START RECORDS SHOWN

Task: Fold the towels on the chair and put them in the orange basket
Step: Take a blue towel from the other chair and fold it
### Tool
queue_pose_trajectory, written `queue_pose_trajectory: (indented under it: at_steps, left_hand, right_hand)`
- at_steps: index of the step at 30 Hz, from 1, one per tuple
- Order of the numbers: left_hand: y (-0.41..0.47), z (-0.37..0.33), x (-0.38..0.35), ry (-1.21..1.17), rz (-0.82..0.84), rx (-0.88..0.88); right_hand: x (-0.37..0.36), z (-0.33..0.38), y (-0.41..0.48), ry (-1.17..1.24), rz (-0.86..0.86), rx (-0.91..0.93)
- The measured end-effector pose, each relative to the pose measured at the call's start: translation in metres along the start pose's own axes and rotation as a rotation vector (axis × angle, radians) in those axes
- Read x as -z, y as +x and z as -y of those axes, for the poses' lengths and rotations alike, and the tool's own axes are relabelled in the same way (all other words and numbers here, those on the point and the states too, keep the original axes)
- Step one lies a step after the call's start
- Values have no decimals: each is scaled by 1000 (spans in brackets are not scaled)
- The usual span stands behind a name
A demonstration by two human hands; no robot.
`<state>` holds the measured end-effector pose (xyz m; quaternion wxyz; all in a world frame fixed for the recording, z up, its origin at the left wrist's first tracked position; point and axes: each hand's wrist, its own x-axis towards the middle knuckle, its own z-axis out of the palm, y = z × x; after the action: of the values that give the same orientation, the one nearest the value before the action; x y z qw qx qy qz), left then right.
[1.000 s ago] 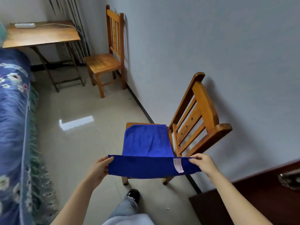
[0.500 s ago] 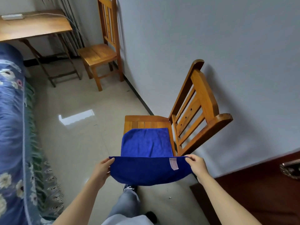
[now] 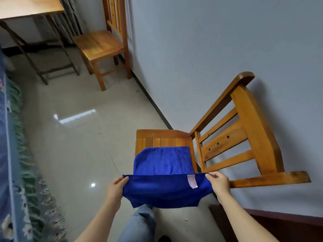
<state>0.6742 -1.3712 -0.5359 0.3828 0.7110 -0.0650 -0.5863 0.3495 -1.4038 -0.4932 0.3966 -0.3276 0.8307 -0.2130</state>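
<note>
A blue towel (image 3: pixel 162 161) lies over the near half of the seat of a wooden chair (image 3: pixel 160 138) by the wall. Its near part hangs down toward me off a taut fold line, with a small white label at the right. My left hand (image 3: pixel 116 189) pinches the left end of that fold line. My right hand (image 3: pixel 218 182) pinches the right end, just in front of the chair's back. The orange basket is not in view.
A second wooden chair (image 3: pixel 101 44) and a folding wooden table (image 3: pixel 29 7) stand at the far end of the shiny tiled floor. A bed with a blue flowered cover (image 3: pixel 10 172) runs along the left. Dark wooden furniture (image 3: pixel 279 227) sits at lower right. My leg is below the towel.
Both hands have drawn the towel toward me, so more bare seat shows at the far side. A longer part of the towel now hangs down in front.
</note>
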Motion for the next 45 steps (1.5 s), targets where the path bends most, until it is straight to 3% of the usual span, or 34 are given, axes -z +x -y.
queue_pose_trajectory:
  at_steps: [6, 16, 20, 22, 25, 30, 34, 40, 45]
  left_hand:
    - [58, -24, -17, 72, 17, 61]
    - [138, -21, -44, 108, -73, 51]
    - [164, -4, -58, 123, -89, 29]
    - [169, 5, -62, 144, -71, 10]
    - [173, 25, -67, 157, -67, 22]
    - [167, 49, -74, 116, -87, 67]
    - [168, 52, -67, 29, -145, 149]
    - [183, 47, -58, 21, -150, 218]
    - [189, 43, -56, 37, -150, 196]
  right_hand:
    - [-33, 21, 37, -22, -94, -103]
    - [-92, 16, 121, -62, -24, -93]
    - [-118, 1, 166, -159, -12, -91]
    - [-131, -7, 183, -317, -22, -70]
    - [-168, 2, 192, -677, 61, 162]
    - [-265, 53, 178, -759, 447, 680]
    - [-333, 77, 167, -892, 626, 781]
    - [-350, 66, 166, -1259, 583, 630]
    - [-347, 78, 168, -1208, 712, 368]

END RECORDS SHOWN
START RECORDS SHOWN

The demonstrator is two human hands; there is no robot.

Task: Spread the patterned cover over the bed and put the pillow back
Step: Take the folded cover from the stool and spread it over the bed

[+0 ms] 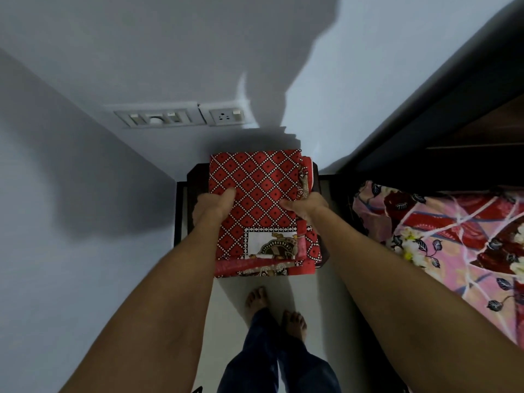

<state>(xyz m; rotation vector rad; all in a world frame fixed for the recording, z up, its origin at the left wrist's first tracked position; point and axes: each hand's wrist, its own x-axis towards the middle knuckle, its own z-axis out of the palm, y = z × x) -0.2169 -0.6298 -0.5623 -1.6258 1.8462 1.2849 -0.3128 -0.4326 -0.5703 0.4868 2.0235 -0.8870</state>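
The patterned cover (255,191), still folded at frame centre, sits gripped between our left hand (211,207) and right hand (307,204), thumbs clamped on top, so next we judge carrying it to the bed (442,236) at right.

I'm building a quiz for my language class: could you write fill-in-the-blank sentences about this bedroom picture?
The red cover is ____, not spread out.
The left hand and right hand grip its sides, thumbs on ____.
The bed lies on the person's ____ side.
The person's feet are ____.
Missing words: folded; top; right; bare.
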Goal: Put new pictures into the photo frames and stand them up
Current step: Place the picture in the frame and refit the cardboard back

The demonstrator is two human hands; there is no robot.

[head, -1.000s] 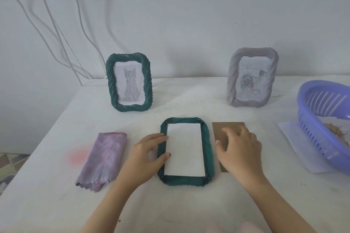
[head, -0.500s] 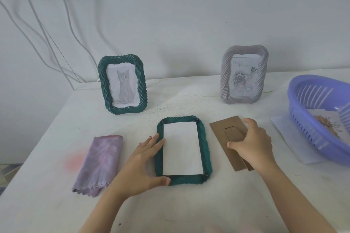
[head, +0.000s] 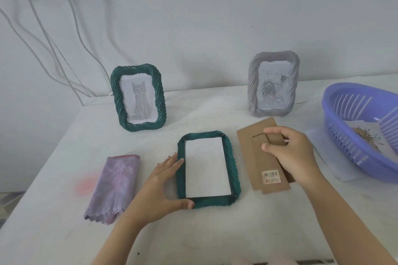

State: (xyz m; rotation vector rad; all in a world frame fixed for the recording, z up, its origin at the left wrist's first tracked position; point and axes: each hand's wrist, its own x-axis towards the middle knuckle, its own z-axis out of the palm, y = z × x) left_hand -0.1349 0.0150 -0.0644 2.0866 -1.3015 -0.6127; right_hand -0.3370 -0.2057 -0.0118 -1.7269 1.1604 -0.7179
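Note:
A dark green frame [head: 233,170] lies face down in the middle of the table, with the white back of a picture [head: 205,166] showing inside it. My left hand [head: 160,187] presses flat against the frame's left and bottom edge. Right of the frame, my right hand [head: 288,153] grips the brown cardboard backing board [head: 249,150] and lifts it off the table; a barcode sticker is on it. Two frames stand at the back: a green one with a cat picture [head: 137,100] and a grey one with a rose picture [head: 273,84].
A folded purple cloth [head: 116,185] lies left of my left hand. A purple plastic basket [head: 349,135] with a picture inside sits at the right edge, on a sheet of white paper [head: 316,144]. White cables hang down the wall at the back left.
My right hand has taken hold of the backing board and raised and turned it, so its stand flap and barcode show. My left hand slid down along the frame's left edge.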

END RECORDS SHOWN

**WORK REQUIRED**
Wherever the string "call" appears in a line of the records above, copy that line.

**ANSWER SPACE**
- The measured end-effector pose, each relative to the pose measured at the call's start: translation in metres along the start pose's own axes and rotation as a rotation vector (axis × angle, radians) in those axes
- Step one lies a step after the call's start

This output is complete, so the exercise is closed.